Here's my complaint: everybody grew the same plants – a mass of identical irises and roses – with nothing else in the running. A Viticella clematis on a pergola, sweet peas on canes, a red-leaved acer in a tub. It all sounds so nice. But in the end it wasn't. It was samey and uninspiring.
Only one garden, run by a self-confessed plantswoman, held any interest. Behind her high hedges, pale-green sea holly eryngiums ran through alliums beginning to form big globes of seed after flowering; bronze irises leant gently on ruby aquilegias and jewelled claret astrantias. Drifts of colour lit up in the afternoon sun. "Where do you get your inspiration?"I asked her. "Specialist plant fairs," was her instant answer. "I look for the name Derry Watkins, and if she's going, I go."
The names of specialist plants-people are like a secret code among gardeners: Watkins is hardly a celebrity gardener, yet her name can bring a delighted smile to the faces of those in the know. But Watkins isn't going out of her way to keep her work secret: her website, www.specialplants.net, is quick and helpful, listing all the events she'll be going to this year, including a new one at Cottesbrooke Hall in Northants. Or search out top-rated nursery woman Marina Christopher, another familiar, friendly face at good plant fairs.
You could, of course, visit either of these specialists at their own nursery. But a plant fair brings together a big group of like-minded growers in the same gorgeous setting. For me, the most tempting is at Bury Court in Farnham, Hampshire.
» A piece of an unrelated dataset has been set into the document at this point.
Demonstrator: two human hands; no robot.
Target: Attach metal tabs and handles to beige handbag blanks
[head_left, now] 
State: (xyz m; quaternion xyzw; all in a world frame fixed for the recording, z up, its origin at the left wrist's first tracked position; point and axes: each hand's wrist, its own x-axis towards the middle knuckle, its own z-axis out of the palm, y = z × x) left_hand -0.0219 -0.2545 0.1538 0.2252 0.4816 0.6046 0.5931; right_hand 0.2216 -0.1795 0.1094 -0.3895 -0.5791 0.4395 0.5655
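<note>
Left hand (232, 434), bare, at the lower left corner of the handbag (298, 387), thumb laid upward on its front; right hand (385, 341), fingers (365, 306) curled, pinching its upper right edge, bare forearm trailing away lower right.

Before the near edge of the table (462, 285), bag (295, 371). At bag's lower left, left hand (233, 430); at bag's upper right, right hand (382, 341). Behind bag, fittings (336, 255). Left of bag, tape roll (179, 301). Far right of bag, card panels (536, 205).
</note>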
It's not too far from the M3 or M25, tucked away in a village called Bentley. Just three or four nurseries take part, so it's a small affair, but one of them is Christopher's Phoenix Nurseries, so you can take that as a good sign. And after piling yourself high with unusual plants, you can admire the gardens, designed by both Piet Oudolf and Christopher Bradley-Hole. It's very English, but a million miles from nameless Middle England. How much more inspiration could you get in one day?
The next Plantsman's Day at Bury Court is on 30 July, 11am - 3.30pm. From 11.30am, Marina Christopher will give a talk on "Bees, Butterflies and Beetles"
Pick of the bunch: A guide to plant fairs
Cottesbrooke Hall, Northants
A new, ambitious event. Many big names in a lush Geoffrey Jellicoe setting, revitalised by James Alexander-Sinclair.
29 June, www.cottesbrookehall.co.uk
A biennial extravaganza featuring local nurseries such as Avon Bulbs. Not to be missed.
6 July, www.dorsetgardens trust.co.uk
Chenies Manor, Bucks
Derry Watkins will be among the specialists. Famous and popular, so get there early.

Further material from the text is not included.